Human Brain Mapping ( IF 4.8 ) Pub Date : 2020-04-24 , DOI: 10.1002/hbm.25018
Junjiao Feng 1 , Chunhui Chen 1 , Ying Cai 2 , Zhifang Ye 1 , Kanyin Feng 1 , Jing Liu 1 , Liang Zhang 1 , Qinghao Yang 1 , Anqi Li 1 , Jintao Sheng 1 , Bi Zhu 1 , Zhaoxia Yu 3 , Chuansheng Chen 4 , Qi Dong 1 , Gui Xue 1
Affiliation  

Resting‐state functional connectivity profiles have been increasingly shown to be important endophenotypes that are tightly linked to human cognitive functions and psychiatric diseases, yet the genetic architecture of this multidimensional trait is barely understood.

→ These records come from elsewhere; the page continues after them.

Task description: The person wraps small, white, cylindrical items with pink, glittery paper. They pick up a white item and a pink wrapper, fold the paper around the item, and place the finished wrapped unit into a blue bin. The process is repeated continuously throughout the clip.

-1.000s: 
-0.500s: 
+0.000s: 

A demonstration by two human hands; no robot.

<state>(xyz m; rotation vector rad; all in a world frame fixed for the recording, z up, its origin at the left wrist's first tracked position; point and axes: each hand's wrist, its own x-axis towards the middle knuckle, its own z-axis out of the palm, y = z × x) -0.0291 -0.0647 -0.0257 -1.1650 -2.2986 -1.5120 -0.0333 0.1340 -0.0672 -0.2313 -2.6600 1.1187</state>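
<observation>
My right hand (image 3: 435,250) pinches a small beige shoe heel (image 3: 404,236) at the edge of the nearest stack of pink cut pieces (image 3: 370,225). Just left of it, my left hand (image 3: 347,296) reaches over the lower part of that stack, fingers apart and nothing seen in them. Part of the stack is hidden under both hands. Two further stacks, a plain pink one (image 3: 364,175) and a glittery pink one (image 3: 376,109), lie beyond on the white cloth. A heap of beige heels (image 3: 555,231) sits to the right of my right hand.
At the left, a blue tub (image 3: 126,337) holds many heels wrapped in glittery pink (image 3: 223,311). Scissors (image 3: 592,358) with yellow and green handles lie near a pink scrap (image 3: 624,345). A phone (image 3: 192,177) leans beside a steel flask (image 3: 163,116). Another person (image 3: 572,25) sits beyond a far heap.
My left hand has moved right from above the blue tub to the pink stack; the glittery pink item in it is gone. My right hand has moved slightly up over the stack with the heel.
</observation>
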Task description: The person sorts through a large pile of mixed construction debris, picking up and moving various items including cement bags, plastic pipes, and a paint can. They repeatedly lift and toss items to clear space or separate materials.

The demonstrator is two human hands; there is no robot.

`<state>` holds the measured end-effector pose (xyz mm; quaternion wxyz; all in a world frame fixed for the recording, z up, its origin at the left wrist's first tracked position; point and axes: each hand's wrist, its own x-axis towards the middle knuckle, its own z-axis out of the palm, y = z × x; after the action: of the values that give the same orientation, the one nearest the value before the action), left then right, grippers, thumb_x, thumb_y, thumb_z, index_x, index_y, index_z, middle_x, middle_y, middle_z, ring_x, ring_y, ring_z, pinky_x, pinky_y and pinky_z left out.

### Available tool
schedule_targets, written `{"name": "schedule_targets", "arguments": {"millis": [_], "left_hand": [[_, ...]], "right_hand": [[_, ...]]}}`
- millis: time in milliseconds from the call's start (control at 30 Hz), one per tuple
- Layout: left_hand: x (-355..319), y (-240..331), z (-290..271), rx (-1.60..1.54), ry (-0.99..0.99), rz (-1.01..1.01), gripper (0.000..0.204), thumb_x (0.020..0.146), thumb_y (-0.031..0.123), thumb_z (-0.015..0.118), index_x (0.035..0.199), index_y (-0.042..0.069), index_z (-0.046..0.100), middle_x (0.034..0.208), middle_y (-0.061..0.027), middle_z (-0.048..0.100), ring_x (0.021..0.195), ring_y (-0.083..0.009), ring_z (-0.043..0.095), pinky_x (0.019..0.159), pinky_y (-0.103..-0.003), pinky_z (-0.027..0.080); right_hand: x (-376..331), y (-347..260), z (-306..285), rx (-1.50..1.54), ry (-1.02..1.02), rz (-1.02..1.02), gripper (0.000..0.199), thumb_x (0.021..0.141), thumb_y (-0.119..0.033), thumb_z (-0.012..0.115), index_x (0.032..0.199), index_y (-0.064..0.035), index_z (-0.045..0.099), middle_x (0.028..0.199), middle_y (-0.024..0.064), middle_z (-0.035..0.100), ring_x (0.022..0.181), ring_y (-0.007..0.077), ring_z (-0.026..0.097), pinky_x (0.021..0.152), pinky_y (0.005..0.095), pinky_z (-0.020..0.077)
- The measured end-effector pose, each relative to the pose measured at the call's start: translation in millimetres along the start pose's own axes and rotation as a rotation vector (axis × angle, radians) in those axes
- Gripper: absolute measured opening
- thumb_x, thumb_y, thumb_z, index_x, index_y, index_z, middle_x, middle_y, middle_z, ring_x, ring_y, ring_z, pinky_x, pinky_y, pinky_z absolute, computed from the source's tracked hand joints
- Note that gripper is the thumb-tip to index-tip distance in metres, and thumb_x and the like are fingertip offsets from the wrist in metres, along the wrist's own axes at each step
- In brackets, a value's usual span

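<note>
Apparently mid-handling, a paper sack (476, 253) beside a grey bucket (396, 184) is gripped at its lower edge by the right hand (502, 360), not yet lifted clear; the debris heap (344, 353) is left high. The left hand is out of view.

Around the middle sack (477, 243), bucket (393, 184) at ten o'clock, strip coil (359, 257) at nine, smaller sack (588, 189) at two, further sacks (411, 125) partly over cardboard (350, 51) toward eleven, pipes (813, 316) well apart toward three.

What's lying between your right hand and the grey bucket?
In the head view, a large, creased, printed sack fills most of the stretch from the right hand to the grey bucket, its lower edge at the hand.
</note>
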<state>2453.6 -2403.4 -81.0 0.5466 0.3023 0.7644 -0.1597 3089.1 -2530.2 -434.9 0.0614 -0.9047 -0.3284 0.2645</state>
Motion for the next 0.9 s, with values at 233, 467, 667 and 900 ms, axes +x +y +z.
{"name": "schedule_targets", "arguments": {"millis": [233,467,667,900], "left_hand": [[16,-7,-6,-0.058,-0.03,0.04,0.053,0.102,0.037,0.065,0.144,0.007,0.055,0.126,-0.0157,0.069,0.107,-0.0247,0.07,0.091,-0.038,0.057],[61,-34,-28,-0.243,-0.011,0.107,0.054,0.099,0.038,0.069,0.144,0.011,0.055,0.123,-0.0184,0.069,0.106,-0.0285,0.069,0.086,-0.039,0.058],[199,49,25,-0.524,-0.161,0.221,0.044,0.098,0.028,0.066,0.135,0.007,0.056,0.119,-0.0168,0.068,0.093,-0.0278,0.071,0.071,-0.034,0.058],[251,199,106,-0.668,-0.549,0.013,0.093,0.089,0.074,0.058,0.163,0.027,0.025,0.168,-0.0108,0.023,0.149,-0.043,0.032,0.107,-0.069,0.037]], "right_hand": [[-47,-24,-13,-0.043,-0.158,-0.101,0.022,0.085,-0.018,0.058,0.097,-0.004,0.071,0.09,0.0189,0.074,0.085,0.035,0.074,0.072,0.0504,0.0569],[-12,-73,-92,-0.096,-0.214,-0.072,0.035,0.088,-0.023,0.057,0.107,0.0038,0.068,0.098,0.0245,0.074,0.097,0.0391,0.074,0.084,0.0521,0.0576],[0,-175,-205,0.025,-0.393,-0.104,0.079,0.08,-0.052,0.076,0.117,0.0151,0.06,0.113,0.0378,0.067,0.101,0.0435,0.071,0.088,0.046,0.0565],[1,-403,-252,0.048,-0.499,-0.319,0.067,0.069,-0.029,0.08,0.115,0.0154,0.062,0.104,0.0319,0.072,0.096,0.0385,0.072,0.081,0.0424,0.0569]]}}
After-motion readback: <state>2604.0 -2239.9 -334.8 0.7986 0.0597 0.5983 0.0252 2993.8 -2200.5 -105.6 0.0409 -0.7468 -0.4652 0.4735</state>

Using a unique sample of 1,704 unrelated, young and healthy Chinese Han individuals, we revealed a significant heritability of functional connectivity patterns in the whole brain and several subnetworks. We further proposed a partitioned heritability analysis for multidimensional functional connectivity patterns, which revealed the common and unique enrichment patterns of the genetic contributions to brain connectivity patterns for several gene sets linked to brain functions, including the genes expressed preferentially in the central nervous system and those associated with intelligence, educational attainment, attention‐deficit/hyperactivity disorder, and schizophrenia. These results for the first time reveal the genetic architecture of multidimensional brain connectivity patterns across different networks and advance our understanding of the complex relationship between gene sets, neural networks, and behaviors.